Implement K-means clustering algorithm using a Graph code example - MaxCompute

K-means clustering partitions a dataset into k groups by iteratively refining cluster centroids until the centroids stabilize or the iteration limit is reached. This page shows how to implement k-means clustering using the MaxCompute Graph API (Java).

How it works

Each iteration assigns every data point to its nearest centroid, then recomputes the centroid as the mean of all points in that cluster. The algorithm stops when all centroids shift by less than the convergence threshold or the maximum iteration count is reached.

Algorithm steps

Select initial centroids for k clusters.
For each data point, compute its squared Euclidean distance to all k centroids and assign it to the nearest cluster.
Recompute each centroid as the arithmetic mean of all points assigned to that cluster.
If all centroids shift by less than the convergence threshold, stop. Otherwise, repeat from step 2.

Key parameters

Parameter	Default	Description
Convergence threshold	0.05	Maximum Euclidean distance a centroid can shift between iterations before the algorithm considers it converged. Computed using the square root of the summed squared coordinate differences.
Maximum iterations	30	Upper bound on the number of supersteps. The job stops even if centroids have not fully converged.
Distance metric	Squared Euclidean	Squared distance is used for cluster assignment comparisons.
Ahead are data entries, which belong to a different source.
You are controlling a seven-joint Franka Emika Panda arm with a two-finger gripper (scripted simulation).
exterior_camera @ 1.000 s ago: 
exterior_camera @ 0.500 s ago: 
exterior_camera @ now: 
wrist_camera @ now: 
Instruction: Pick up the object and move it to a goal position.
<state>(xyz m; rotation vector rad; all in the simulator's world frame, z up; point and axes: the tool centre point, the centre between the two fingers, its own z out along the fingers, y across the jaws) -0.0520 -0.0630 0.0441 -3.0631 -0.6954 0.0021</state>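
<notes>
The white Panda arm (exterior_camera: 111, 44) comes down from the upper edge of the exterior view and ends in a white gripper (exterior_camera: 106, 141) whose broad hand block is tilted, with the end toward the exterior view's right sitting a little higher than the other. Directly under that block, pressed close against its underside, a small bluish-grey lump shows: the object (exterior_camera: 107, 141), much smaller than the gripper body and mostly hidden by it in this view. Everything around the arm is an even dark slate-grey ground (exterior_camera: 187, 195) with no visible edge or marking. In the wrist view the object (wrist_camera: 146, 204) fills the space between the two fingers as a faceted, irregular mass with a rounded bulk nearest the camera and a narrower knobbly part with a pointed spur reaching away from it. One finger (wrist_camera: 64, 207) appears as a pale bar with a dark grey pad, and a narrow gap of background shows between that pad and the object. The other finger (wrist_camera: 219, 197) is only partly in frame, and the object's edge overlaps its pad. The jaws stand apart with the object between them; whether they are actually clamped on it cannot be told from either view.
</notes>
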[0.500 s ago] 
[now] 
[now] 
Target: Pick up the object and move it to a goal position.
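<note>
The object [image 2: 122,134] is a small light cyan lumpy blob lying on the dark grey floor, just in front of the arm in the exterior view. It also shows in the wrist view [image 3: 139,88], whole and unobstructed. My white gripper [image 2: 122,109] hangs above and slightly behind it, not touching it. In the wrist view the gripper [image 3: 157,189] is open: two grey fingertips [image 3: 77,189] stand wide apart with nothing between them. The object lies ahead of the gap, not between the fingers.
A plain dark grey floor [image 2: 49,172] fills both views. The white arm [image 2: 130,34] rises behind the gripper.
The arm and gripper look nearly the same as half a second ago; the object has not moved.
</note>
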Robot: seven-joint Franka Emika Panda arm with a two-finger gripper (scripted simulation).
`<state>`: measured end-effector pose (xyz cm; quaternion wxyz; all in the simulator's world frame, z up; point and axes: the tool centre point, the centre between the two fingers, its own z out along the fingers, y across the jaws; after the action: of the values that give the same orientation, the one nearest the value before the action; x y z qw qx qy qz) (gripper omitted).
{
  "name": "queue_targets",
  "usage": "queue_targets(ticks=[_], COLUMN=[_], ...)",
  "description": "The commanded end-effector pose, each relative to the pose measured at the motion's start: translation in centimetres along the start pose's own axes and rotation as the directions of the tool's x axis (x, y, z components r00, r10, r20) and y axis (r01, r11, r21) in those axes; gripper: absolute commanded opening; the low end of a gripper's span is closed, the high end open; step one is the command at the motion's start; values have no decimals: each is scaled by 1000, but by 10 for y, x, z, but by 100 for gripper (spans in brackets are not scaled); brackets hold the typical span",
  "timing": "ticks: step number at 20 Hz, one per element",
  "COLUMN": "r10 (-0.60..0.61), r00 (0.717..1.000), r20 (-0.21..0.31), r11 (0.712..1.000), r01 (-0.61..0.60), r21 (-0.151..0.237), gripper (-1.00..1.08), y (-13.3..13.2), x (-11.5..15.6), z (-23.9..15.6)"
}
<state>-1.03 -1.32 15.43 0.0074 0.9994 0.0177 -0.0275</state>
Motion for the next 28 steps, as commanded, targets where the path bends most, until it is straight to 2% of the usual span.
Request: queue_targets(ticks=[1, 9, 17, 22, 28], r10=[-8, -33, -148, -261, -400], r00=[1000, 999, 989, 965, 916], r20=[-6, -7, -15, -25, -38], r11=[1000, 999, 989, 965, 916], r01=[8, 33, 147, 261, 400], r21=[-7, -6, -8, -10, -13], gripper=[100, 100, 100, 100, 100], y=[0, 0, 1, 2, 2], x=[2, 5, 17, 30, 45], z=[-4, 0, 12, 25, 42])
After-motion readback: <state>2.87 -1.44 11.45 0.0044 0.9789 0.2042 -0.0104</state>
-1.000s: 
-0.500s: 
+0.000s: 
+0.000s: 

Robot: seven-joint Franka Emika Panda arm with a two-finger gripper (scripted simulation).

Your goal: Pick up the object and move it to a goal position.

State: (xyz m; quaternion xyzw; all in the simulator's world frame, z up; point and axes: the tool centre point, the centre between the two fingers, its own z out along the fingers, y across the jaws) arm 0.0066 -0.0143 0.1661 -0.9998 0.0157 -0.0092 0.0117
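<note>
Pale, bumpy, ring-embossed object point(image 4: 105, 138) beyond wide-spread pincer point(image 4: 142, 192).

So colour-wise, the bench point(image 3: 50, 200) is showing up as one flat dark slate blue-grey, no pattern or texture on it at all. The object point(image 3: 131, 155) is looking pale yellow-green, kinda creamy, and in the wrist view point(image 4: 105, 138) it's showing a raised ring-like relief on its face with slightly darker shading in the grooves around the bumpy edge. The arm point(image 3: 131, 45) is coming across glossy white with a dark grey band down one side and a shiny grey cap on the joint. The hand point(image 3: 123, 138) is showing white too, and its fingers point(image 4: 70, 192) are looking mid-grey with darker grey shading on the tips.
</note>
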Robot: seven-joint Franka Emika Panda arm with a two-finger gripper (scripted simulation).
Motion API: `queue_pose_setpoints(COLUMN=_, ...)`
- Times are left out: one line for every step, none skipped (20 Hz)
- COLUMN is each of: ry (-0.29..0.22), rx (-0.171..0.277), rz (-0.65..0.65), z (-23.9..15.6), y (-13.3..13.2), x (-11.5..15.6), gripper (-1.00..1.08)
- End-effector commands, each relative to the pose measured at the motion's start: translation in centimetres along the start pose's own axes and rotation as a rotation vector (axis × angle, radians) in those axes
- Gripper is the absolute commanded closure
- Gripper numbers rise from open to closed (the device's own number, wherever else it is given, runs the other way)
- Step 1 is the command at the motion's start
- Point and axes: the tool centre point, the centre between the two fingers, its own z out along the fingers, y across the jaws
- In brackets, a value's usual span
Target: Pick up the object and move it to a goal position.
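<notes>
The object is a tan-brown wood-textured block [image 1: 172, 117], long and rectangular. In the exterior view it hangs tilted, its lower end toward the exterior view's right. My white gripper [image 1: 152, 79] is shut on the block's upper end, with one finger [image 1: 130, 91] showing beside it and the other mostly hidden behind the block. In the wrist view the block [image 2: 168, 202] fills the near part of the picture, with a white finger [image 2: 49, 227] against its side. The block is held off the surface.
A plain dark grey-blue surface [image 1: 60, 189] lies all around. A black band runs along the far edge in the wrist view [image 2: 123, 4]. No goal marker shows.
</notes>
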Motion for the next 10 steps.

The square root is computed only when checking convergence in `terminate()`.

Implementation

The following example implements k-means clustering with four classes built on the MaxCompute Graph API.

Component overview

Before reading the code, review each component's responsibility:

KmeansVertex represents a single data point as a Tuple (feature vector). Its compute() method passes the vertex value to the aggregator by calling context.aggregate().

KmeansVertexReader loads the input table and creates one vertex per record. The record number becomes the vertex ID; all columns in the record become the vertex value as a Tuple.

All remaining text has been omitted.